I met a woman yesterday that has packed goats for 20 years. she has sold her goats and is now training three doelings to pack. she said that she had too much problem with urinary tract problems and will not deal with it again.
any thoughts on a all female string.


----------



## ryorkies (May 4, 2010)

Now I am relatively new to packing with goats.

From what I have been able to glean from
this group.

Most packers want the goat to be large. They can
pack more.
DOES are normally smaller. If bred they will have udders
that you would need to protect from brambles.
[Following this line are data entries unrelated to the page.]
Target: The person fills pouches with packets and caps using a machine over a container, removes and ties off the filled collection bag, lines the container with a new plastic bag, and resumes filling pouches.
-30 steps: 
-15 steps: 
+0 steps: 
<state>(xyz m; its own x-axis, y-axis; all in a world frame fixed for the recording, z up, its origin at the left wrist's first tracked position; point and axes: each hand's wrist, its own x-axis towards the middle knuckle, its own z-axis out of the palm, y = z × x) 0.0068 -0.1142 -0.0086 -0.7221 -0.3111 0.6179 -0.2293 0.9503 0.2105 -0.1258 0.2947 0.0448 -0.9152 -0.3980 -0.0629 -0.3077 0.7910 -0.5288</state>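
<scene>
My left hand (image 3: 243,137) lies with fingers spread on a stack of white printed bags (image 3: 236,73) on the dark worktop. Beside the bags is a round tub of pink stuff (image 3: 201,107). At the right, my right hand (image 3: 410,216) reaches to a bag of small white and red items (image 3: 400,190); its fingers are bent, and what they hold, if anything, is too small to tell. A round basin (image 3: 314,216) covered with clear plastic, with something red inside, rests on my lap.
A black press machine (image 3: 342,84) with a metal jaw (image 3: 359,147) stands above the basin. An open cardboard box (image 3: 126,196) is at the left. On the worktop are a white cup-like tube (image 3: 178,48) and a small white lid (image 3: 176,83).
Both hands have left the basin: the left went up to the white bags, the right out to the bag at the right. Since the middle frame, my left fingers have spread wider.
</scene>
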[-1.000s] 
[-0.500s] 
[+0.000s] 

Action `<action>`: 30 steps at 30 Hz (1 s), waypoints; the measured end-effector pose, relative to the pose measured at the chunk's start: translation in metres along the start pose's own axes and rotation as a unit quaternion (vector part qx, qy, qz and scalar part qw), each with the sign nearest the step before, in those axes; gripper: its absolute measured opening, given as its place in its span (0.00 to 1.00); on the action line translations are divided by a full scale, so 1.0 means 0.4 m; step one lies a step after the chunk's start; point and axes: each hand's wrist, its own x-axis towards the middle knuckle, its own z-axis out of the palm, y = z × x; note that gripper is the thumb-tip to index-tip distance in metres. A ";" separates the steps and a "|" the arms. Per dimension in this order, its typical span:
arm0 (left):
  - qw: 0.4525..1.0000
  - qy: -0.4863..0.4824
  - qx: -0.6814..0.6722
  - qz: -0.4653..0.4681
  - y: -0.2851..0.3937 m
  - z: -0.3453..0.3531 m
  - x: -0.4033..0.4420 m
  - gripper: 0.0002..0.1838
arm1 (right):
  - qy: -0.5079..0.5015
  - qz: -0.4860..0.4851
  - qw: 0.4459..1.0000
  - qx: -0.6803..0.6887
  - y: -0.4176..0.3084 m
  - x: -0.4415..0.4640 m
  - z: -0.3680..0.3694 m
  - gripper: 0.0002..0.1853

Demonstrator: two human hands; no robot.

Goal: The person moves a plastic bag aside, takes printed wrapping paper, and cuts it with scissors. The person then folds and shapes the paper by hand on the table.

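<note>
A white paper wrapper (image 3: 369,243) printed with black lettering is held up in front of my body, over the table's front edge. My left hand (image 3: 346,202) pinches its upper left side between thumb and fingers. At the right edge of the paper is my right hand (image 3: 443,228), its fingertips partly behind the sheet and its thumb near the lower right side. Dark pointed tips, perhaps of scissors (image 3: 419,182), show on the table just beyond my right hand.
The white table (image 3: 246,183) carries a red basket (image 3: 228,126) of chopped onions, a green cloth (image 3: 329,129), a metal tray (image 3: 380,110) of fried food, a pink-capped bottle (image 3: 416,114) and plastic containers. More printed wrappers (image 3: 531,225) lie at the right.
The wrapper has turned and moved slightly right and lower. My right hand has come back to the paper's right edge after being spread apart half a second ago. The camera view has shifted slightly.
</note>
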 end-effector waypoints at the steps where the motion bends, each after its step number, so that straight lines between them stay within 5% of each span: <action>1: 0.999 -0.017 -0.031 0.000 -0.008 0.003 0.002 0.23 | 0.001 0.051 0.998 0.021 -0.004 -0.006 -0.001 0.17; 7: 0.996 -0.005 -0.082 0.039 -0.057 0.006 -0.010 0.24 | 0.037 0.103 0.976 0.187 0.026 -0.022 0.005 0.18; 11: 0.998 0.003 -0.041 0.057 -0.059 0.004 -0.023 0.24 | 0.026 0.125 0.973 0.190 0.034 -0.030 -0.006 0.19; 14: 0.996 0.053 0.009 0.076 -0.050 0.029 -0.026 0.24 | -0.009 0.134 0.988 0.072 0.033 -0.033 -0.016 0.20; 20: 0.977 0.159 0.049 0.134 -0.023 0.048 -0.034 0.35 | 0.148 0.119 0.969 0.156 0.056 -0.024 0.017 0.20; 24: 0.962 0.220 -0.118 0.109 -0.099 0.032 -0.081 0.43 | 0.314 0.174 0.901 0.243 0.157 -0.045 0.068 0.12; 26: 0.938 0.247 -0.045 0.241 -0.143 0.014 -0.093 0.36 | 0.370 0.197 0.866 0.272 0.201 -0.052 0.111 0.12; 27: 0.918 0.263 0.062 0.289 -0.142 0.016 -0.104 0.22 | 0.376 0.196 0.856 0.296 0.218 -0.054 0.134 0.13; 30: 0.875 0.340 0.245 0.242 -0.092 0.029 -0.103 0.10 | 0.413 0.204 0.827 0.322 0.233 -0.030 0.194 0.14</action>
Anyone have any bra patterns for goats? 

DOES come in season every 19 to 21 days.
Some DOES are rather obnoxious during these 3 days.
Some you will not even notice they are in season.

DOES can be packers and you can milk them 
when you get to camp. I will be taking mine
when we pack next year. 
That is why I asked about the Bra pattern. LOL


----------



## TDG-Farms (Jul 12, 2013)

here is a link to one in Hoeggers. Looks way more complicated then it has to.

http://www.thegoatspot.net/external-lin ... at=&page=1

And one outta enasco

http://www.enasco.com/product/C15140(X)N


----------



## TDG-Farms (Jul 12, 2013)

As an after thought, it would be possible to use non breeding does as packers without out the worries of heats / udders. A breeder is going to hold on to the doe for over a year at least before she would know if the doe was a non breeder. There are some hints to a doe kid being a possible none breeder but until the breeding season, one would be hard pressed to tell.


----------



## cryptobrian (Apr 26, 2012)

We have a couple of does that we use on occasion for packing ... as a smaller goat they are easier handling for some of our smaller 4-Hers. They don't carry as much, but that really needn't be an issue. It's all a matter of how (what) you pack and how many goats you use. There shouldn't be issues with udders or heat unless you the does are being bred. Goats (most) are seasonal, so they won't go through their estrus cycle year round, generally just fall and winter. So, if they only purpose is to pack, I wouldn't worry about it a bit.


----------



## Bob Jones (Aug 21, 2009)

"Anyone have any bra patterns for goats? "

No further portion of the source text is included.